Prompt:
The listing is to be repeated exactly, and its pictures are to be left out.

************

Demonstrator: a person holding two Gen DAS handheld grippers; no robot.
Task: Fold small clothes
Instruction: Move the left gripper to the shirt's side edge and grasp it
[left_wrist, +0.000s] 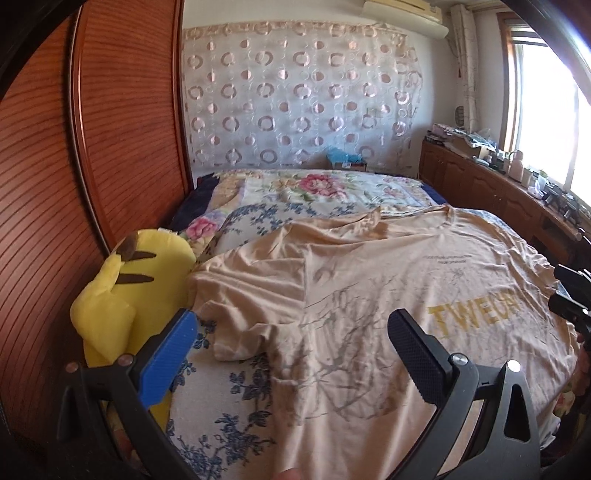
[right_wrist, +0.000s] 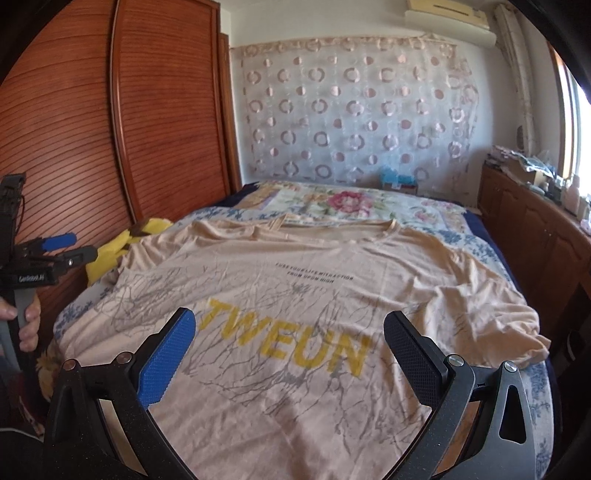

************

Your solution:
Demonstrator: a person holding two Gen DAS handheld grippers; no robot.
Task: Fold small clothes
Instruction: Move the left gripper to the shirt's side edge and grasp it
[left_wrist, +0.000s] 
[right_wrist, +0.000s] 

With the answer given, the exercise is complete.